D’un jierro largo, con rueas,
qu’en la punta tenía un gancho,
recorgaba una botella de cristá
con el cuello bocabajo,
goteand’un agua clara
por drento d’un cable largo
con un’abuja’l finá
que l’habían clavao’n un brazo.
Acostao’n aquella cama d’hospitá,
sin naide más en el cuarto,
mirando fijo pa’l techo
pué qu’estuviera pensando:
– “Mardita sean los camellos
que cabalgan alreó de los caballos
potreando las vereas y caminos
de los alegres muchachos,
inorantes del peligro que acarrea
el pateo de sus cascos”.
Delgaíno y paliúcho,
en su cara bien zachaos los surcos de tanto llanto;
desquiciao y vagabundo,
alojándose’n portales d’otros barrios;
alejao de los amigos,
desahuciao po los padres y tamién po los hermanos;
asín, postrao bocarriba,
jecho güesos y pellejo, se moría mu despacio.
…
Era’l mozo más alegre,
siempre riyendo y cantando;
tenía que ve con to’l mundo,
era juerte y era arto,
y apurando una mijina
se pué icir que jasta guapo.
Un mal día, na más por curioseá,
como cosa de muchachos,
s’ajuntó con las zagalas
y los vecinos del barrio
y por las ganas celosas
de demostrá que son machos
prencipió a bebé cerveza
en esos botellones que se jorman tós los sábados,
pa margastá los dineros
que s’ajorran con el suó del trebajo.
Dispués d’argunas semanas
repitiendo aquel jorgorio acostumbrao,
se tiró pa los cubatas
y otros juertes bebistrajos,
arrimándose a otra gente
que jumaban argún porro en ves en cuando.

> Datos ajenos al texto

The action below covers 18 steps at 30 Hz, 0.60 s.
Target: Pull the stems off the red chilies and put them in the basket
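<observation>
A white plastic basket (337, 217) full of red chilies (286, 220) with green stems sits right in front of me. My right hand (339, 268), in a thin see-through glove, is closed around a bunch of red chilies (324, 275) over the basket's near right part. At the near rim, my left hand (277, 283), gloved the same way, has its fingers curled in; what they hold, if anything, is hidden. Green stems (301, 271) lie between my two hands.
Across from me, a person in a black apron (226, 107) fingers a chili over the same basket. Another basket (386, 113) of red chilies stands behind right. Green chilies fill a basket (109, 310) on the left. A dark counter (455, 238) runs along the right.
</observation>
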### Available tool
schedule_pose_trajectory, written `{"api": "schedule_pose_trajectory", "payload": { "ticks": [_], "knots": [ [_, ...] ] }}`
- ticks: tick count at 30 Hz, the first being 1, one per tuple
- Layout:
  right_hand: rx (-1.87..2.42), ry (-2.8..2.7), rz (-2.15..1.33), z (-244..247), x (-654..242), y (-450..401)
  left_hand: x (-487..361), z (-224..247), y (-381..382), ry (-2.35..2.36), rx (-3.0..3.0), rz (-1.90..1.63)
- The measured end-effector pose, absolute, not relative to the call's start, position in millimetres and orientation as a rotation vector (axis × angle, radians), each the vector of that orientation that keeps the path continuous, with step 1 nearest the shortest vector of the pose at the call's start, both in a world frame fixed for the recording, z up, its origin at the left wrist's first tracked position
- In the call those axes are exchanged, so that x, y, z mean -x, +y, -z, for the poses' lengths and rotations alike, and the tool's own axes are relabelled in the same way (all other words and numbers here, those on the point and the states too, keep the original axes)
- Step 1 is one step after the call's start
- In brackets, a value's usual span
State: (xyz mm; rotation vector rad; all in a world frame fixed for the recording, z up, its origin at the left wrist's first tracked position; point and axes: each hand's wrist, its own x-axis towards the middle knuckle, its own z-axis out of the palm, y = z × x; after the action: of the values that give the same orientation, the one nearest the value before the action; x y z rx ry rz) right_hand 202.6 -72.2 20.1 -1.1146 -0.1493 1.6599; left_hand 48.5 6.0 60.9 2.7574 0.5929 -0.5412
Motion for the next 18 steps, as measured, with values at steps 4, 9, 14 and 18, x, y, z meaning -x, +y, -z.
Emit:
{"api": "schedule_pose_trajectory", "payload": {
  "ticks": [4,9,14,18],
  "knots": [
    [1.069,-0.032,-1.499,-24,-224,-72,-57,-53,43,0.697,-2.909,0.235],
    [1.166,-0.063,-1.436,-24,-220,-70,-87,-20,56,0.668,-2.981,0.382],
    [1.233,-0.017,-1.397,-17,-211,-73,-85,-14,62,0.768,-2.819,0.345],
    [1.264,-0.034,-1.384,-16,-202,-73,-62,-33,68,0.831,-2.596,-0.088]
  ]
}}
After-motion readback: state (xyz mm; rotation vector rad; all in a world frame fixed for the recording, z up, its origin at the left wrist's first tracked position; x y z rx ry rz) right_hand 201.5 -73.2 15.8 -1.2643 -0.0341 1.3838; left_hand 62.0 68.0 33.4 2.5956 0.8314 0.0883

Y asín, con el cebo de la risa
de las noches de los sábados,
el anzuelo redoblao de la droga
s’acercaba mu afilao pa engancharlo por el labio.
Y se pasaron los meses;
y endispués de varios años
sin escuchá los amigos
que querían aconsejarlo,
sorteando las mirás recelosas de sus padres,
rejuyendo d’acercase pa onde andaban los hermanos,
entre’l jumo del jachís y la verde mariguana,
y papeles enliaos con porvo blanco,
se dio cuenta qu’el camino de su via
los camellos y caballos se l’habían potreao.
Las presonas ‘dadivosas’
qu’andenantes mu ‘gustosas’ le ‘invitaron’,
ora l’exigían dinero
manque juera por un gramo.
Apresao entre las patas
d’aquel potro desbocao,
el caraite tan alegre d’aquel mozo
daba un tufo de jeó avinagrao.
S’escondía de la gente conocía, pa no verla,
porque tós adevinaron su calvario;
intentaron socorrerlo con cariño
y con genio enrrabietao precuraron ayudarlo;
y aquel mozo que jué amigo,
era hijo y era hermano,
con la juerza codiciosa d’aquel vendo porvoriento,
se les jué d’entre las manos.
Agobiao por la farta de pesetas,
com’un loco, trastornao, rebuscando
los dineros como juera y aonde juera,
cada día que pasaba tenía un sabó más amargo.
Encogío, de cluquillas,
una noche de verano,
baj’un cielo encapotao con la lus de las estrellas,
tiritaba y cavilaba sollozando:
– “¡En qué mierda estoy metío!
¡Esto tengo que dejarlo!”.
Pero el brazo de la droga
era de tós el más largo;
y por lejos qu’ajuía
más tensá estaba la cuerda d’aquel arco
que lanzaba su flecha jedionda
con la punta envenená con porvo blanco.
Se mentía una y mil veces
con el “tengo que dejarlo”,
porque aluego recaía
refugiándose’n su engaño;
y lloraba toas las noches com’un niño
corralao entre las rejas del presiyo del asfalto,
rodeao de camellos,
pateao po los cascos del caballo;
sin agallas, sin juerza, sin coraje,
sin amigos, sin padres, sin hermanos.
Delgaíno y paliúcho,
si naide más en el cuarto,
en sus ojos bien zachaos
los surcos de tanto llanto,
jecho güesos y pellejo
se moría mu despacio.
Y sentaos en sus poltronas mu lujosas,
los mafiosos señoracos
se barajan los millones de pesetas
sin pensá en el porvení de los muchachos,
escondíos en el mundo de los ricos,
aonde naide s’atreve a molestarlos,
arropaos por pringaos politicuchos
y una recua de canallas abogaos,
amasando su fortuna
al tiempo que su droga va matando.
(Del libro ‘De la corteza de la encina’).